Published:
Author: Jaimie Patterson
The exterior wall of the Pava Marie LaPere Center for Entrepreneurship.
Image Credit: Will Kirk / Johns Hopkins University

Two new student-run software ventures, Pensieve and Civitas, have been awarded 2025 Singhal Family Entrepreneurship Awards.

A collaboration between the Department of Computer Science and the Pava Maria LaPere Center for Entrepreneurship, the annual Singhal Family Entrepreneurship Awards were established to help jumpstart student-run ventures in the fast-growing, highly competitive software industry. In addition to $10,000 in funding, awardee teams are paired with a software mentor to assist in product development and have access to business, marketing, and financial mentorship through the Pava Center.

Meet the Teams


Alan Li, Johnny He, Ethan Lee, and Jonathan He sit around a Korean hotpot table.

The Pensieve Team: Alan Li (Engr ’26), Jonathan He (Engr ’26), Ethan Lee (Engr ’27), and Jonathan He (Engr ’27).

Pensieve puts users’ data to work safely, privately, and across every AI tool they use for the ultimate personalized AI experience. Developed by four CS majors—Jonathan He (Engr ’26), Alan Li (Engr ’26), Jonathan He (Engr ’27), and Ethan Lee (Engr ’27)—the shared memory platform optimizes a seamless multi-agent workflow, allowing different AI agents to deliver more personalized, consistent, and uniquely tailored interactions to their users.

“Our Singhal Family Entrepreneurship Award will be instrumental in helping us launch Pensieve faster, scale our infrastructure for early users, and deliver a tool that’s secure, high-quality, and genuinely useful,” the team says.

Currently, the students are preparing to batch-launch Pensieve to a select group of local startups for beta testing. They welcome any local founders and developers interested in integrating a more personalized, intelligent AI into their existing product or startup to reach out at dev@pensieve.site or via LinkedIn.


Headshot of Benjamin Wen.

Benjamin Wen, Engr ’27

Benjamin Wen, a third-year CS major, began building his government technology startup Civitas late last year after pondering the efficiency gains that AI could provide to highly manual government systems. After building a demo and showing his product to over 20 municipal, state, and federal agencies, he realized that existing inefficiencies are engrained by both government culture and policy, leading him to pivot to explore new AI products.

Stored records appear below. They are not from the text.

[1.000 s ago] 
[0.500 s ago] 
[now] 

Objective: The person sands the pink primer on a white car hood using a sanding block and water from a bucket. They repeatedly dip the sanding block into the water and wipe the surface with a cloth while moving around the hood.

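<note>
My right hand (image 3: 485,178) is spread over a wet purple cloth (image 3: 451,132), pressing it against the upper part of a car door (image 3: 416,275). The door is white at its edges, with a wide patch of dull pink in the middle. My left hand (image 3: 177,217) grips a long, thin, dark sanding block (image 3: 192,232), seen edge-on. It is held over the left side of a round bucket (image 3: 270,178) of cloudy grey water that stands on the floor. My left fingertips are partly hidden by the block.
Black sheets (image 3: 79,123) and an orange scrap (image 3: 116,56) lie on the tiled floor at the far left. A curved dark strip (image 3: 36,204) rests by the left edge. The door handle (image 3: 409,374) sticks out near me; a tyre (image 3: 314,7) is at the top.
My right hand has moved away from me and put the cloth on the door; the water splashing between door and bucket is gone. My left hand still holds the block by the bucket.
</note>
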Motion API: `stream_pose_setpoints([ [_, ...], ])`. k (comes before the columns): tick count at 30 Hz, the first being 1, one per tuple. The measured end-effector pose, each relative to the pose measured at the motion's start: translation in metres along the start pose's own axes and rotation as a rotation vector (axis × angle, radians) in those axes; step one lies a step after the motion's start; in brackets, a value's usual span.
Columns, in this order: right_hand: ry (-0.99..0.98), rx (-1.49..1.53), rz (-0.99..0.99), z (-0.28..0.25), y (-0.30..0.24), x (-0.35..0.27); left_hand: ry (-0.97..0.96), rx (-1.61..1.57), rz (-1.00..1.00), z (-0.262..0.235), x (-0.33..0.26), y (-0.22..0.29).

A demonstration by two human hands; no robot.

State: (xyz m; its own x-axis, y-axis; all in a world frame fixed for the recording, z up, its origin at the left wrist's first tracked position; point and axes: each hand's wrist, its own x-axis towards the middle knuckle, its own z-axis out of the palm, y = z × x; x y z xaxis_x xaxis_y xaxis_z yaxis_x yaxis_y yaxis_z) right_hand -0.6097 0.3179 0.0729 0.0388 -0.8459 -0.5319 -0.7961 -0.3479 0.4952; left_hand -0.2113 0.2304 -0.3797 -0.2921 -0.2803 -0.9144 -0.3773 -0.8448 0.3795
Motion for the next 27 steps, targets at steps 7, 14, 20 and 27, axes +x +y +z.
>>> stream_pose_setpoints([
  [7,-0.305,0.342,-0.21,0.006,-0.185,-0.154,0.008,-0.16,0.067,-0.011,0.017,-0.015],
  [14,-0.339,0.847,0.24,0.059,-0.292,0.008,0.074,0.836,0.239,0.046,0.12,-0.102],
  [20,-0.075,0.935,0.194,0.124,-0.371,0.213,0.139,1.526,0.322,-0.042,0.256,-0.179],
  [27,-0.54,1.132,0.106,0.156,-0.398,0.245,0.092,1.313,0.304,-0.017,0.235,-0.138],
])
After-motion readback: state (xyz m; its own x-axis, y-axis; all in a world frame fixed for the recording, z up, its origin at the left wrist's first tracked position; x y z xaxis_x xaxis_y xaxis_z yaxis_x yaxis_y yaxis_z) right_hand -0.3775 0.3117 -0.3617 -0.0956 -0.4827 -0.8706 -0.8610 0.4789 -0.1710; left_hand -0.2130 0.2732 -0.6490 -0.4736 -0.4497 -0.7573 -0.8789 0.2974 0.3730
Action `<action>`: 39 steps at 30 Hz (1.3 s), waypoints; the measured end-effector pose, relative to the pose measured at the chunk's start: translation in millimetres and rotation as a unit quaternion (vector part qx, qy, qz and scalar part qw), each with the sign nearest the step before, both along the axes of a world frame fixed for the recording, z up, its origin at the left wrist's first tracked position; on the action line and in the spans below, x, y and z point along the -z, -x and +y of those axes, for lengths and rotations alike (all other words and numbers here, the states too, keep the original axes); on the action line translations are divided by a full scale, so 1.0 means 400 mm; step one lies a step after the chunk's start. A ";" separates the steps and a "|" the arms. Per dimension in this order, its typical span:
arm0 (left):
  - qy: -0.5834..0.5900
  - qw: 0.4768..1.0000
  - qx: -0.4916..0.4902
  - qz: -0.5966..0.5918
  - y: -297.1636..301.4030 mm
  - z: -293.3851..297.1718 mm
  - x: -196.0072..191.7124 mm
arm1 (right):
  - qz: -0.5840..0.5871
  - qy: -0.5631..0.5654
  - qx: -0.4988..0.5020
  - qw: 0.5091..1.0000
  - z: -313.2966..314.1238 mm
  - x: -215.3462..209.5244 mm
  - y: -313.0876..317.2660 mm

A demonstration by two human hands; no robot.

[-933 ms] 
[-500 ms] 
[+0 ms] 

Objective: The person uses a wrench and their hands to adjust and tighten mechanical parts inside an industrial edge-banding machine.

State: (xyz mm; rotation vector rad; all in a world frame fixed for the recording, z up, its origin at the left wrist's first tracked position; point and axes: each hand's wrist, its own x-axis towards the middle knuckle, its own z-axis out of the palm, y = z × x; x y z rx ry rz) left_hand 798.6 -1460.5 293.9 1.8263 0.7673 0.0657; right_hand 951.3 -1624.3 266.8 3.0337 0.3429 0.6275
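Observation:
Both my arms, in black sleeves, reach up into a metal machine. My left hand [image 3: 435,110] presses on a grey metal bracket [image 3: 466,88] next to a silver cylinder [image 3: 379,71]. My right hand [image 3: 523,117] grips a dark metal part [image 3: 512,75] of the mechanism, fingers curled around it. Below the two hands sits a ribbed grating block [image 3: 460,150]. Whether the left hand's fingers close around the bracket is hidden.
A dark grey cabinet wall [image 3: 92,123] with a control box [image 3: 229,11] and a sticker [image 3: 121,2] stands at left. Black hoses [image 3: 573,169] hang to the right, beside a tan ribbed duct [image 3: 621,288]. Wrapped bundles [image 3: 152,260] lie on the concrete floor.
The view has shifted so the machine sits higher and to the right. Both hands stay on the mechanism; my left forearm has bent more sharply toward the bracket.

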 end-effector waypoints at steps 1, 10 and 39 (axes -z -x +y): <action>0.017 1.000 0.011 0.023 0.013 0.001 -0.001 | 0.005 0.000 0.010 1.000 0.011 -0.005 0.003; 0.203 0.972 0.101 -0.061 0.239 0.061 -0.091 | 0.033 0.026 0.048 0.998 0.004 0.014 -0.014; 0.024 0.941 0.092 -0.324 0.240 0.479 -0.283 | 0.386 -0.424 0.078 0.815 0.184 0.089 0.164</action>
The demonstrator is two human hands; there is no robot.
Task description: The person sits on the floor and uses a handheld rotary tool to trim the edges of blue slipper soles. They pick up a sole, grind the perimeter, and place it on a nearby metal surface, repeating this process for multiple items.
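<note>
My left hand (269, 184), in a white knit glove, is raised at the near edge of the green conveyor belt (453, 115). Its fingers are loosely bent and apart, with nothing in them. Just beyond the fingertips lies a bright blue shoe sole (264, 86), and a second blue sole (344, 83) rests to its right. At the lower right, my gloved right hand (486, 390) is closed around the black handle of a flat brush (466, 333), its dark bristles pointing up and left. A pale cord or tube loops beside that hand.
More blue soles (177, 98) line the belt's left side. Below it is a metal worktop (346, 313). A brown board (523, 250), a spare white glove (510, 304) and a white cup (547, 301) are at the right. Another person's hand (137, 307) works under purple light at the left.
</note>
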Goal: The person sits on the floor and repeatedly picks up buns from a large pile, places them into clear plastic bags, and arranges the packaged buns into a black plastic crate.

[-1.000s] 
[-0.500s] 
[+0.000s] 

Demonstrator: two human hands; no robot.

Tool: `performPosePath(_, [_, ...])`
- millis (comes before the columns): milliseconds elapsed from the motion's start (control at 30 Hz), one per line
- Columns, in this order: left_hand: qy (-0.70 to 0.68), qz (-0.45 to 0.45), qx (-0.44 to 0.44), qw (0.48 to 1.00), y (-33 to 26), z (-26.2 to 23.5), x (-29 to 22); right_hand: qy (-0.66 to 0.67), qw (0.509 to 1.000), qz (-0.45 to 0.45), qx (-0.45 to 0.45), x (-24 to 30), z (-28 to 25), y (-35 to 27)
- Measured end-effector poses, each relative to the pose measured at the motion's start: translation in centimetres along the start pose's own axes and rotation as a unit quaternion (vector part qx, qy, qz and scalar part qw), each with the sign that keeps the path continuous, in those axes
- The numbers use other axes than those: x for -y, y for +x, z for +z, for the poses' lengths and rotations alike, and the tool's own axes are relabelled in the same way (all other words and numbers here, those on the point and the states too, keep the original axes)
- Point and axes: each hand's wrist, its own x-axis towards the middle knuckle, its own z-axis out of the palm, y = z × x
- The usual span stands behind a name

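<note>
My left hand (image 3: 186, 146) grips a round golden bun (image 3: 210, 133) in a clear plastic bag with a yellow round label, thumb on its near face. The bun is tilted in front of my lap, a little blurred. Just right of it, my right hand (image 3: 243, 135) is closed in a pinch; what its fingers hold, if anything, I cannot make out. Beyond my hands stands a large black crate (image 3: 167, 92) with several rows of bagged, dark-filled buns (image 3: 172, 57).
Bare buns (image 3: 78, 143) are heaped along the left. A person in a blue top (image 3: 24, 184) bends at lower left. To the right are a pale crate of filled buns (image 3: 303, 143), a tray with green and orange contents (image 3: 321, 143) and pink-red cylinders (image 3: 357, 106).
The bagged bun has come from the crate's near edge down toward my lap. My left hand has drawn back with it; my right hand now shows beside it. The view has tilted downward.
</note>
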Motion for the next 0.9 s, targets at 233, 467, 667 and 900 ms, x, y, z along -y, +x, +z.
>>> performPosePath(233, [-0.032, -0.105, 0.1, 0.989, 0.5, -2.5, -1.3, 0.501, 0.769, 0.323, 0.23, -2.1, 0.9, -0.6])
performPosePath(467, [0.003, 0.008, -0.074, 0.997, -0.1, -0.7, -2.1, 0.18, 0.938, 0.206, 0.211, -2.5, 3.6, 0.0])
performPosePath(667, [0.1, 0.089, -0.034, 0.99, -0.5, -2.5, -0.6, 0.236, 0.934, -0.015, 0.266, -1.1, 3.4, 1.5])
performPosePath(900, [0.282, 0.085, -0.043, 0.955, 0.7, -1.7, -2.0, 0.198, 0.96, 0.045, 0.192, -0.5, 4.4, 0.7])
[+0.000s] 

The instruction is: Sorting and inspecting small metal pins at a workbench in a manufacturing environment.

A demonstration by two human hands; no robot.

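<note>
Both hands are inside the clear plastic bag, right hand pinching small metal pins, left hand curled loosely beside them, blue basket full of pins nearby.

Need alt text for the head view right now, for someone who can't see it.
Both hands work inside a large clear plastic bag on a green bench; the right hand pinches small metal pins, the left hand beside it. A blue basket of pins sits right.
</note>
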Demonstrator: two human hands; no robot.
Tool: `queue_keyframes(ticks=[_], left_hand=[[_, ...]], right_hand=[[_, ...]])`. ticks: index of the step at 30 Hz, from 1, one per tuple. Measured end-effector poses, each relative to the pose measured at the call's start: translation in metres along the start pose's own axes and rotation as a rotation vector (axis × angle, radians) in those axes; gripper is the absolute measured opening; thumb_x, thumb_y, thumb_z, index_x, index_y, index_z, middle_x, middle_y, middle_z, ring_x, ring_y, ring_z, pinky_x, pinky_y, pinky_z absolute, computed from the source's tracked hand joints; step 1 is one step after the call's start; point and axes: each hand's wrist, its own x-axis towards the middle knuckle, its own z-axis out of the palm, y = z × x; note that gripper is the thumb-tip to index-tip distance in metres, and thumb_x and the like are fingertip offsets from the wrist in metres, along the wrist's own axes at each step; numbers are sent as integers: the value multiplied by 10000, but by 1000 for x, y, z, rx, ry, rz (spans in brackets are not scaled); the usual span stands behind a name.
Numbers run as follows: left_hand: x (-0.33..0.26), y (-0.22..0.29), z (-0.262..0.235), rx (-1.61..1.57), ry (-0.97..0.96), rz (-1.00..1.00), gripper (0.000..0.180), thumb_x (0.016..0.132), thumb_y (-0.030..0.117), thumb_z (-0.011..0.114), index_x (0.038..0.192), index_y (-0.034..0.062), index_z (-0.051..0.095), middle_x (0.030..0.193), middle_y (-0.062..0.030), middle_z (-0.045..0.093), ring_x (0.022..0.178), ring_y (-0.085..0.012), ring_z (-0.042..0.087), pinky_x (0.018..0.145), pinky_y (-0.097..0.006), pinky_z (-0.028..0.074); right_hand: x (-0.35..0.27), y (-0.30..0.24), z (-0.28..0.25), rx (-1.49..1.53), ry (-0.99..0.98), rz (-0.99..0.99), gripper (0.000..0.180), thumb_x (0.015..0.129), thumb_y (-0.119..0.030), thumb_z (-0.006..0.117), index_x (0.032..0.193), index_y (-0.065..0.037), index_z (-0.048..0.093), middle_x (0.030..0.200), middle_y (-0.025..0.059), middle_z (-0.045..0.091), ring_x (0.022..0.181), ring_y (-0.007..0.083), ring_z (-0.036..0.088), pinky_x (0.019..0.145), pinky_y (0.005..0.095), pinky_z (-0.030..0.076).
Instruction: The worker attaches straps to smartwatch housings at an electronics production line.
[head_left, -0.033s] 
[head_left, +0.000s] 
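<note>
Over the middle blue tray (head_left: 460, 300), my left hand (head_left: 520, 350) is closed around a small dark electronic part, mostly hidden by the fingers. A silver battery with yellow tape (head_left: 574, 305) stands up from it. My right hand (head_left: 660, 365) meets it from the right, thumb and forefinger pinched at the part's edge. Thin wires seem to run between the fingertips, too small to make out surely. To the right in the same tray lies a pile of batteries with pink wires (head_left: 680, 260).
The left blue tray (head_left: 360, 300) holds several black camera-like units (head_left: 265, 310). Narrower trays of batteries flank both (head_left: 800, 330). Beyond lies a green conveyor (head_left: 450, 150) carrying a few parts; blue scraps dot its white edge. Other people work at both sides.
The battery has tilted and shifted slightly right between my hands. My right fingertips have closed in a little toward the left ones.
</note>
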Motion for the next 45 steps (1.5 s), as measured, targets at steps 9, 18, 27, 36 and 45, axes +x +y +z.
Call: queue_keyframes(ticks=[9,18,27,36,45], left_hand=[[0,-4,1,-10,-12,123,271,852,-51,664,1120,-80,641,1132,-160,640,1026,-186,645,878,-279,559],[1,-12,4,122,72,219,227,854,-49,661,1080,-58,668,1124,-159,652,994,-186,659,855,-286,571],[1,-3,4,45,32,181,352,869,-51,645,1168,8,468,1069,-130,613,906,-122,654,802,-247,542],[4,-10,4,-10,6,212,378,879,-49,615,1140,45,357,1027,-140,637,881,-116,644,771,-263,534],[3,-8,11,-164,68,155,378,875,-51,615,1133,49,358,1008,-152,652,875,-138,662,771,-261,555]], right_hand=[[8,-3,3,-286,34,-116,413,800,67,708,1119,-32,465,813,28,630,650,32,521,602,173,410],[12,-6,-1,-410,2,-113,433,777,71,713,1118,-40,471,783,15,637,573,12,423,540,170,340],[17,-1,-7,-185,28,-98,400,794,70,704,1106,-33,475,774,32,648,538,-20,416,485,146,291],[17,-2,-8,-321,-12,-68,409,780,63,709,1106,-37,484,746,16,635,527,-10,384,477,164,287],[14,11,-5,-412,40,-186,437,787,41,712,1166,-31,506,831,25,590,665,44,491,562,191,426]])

“The Singhal Family Entrepreneurship Award is exactly the jumpstart an aspiring founder needs,” Wen says. “It allows me to have faster feedback cycles from potential customers by covering application programming interface and tooling costs, giving me more time to build prototypes.”

Using the funding afforded by his award, Wen is now working on using AI computer-use agents—AI agents that can control a computer’s keyboard and mouse to perform tasks like a human user would—to connect and automate legacy software in logistics, administrative offices, and enterprise management.